04.09.2019

Ätiologie und Pathogenese von nicht-kariösen Zahnhartsubstanzdestruktionen Erosion, Abrasion, Attrition

Ort:
Bielefeld

Schwerpunkt:
Zahnerhaltung

Veranstalter:
Akademie Zahnärztekammer Westfalen-Lippe

Referent:
Prof. Dr. Till Dammaschke

Weitere Informationen:
Die Kariesprävalenz scheint heutzutage in breiten Teilen der Bevölkerung rückläufig zu sein. Anderseits ist aber durch veränderte Ernährungsgewohnheiten ein immer größerer Teil unserer Patienten der Gefahr von z. B. Zahnerosionen ausgesetzt. Daher sollte man das Augenmerk auch auf nicht-kariöse Veränderungen der Zahnhartsubstanz richten, die zum Verlust von Zahnhartgewebe führen.
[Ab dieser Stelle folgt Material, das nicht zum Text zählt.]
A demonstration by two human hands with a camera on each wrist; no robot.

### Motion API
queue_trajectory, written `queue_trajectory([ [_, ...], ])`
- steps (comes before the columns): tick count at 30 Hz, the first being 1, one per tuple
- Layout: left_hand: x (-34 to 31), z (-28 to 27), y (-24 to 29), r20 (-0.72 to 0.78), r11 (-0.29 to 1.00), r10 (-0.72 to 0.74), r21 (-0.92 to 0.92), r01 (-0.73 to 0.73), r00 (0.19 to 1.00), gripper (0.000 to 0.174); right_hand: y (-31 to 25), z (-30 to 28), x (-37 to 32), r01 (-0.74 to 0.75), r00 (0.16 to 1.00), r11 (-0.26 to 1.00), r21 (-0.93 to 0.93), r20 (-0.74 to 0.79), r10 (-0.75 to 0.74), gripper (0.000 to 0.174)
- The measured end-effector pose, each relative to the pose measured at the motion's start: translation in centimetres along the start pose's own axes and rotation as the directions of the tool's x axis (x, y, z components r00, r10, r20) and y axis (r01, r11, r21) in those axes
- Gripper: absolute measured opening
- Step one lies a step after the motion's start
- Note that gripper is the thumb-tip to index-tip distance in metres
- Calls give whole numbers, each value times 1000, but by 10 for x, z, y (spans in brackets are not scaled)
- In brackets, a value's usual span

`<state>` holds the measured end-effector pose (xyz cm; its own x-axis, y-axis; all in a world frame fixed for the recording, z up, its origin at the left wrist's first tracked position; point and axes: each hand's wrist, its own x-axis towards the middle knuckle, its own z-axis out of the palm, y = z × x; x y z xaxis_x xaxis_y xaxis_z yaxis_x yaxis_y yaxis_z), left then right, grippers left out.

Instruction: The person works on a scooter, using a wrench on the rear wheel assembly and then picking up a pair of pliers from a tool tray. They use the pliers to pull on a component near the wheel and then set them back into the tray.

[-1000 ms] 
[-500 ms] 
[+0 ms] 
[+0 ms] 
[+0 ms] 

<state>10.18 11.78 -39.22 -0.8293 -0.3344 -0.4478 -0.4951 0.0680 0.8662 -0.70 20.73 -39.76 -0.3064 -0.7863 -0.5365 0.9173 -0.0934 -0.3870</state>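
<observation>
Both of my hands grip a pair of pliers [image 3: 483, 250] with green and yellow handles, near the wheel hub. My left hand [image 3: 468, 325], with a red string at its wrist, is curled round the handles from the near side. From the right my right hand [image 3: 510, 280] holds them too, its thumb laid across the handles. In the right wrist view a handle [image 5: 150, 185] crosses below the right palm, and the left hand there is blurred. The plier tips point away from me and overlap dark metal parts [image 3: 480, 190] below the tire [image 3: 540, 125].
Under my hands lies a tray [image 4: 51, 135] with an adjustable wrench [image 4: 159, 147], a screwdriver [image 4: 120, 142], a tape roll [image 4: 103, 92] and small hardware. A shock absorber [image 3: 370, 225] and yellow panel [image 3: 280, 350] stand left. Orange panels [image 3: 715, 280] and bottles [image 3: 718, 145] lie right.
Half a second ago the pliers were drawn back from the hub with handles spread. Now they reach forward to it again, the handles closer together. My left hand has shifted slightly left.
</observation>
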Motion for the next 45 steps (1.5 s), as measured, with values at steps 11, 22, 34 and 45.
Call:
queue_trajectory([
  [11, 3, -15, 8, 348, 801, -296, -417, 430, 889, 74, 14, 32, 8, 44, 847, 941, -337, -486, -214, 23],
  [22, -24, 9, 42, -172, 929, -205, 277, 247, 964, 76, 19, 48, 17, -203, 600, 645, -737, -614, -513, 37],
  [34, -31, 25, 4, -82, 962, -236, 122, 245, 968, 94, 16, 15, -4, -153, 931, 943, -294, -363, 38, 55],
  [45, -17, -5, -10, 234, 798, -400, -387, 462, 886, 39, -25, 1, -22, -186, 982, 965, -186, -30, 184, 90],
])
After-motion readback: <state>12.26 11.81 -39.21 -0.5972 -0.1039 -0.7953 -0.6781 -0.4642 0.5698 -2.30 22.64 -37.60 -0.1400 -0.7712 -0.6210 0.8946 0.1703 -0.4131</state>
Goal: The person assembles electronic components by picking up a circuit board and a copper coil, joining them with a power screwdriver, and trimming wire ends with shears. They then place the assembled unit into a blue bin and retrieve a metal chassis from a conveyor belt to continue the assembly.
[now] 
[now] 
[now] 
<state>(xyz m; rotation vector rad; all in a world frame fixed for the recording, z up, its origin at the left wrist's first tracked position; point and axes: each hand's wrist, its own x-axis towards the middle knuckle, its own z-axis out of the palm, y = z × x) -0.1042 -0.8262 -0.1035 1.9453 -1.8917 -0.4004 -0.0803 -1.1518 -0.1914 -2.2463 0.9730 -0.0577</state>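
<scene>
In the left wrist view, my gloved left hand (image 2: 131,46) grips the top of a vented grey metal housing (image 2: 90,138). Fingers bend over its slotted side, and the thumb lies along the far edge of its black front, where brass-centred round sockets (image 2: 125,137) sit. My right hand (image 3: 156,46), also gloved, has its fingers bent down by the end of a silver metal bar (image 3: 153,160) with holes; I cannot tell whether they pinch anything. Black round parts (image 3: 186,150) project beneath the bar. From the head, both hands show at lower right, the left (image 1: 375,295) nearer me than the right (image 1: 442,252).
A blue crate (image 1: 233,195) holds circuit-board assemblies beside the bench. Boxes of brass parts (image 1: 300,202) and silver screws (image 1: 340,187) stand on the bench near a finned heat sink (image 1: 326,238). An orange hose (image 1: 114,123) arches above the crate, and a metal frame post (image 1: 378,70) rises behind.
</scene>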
Nicht-kariösen Zahnhartsubstanzdestruktionen können in chemische (Erosion) und mechanische Abnutzung (z. B. Abrasion, Attrition) unterteilt werden, die klinisch aber oft in Kombination auftreten. Die nicht-kariösen Zahnhartsubstanzdestruktionen sind eine multifaktorielle Erkrankung, wobei intrinsisch und extrinsisch Faktoren eine Rolle spielen. Zur Bestimmung der Ursachen von Zahnabnutzungen - und damit zur Prävention einer weiteren Zahnhartsubstanzdestruktion - braucht es eine sorgfältige Diagnose. Ziele dieser Fortbildung ist es daher an Hand von Beispielen verschiedene Formen der Zahnabnutzung darzustellen und so die Ursachen zu erkennen, damit (weiterer) Zahnhartsubstanzdestruktionen vermieden werden können. Hinweise zur Restauration dieser Zahnhartsubstanzdefekte werden gegeben.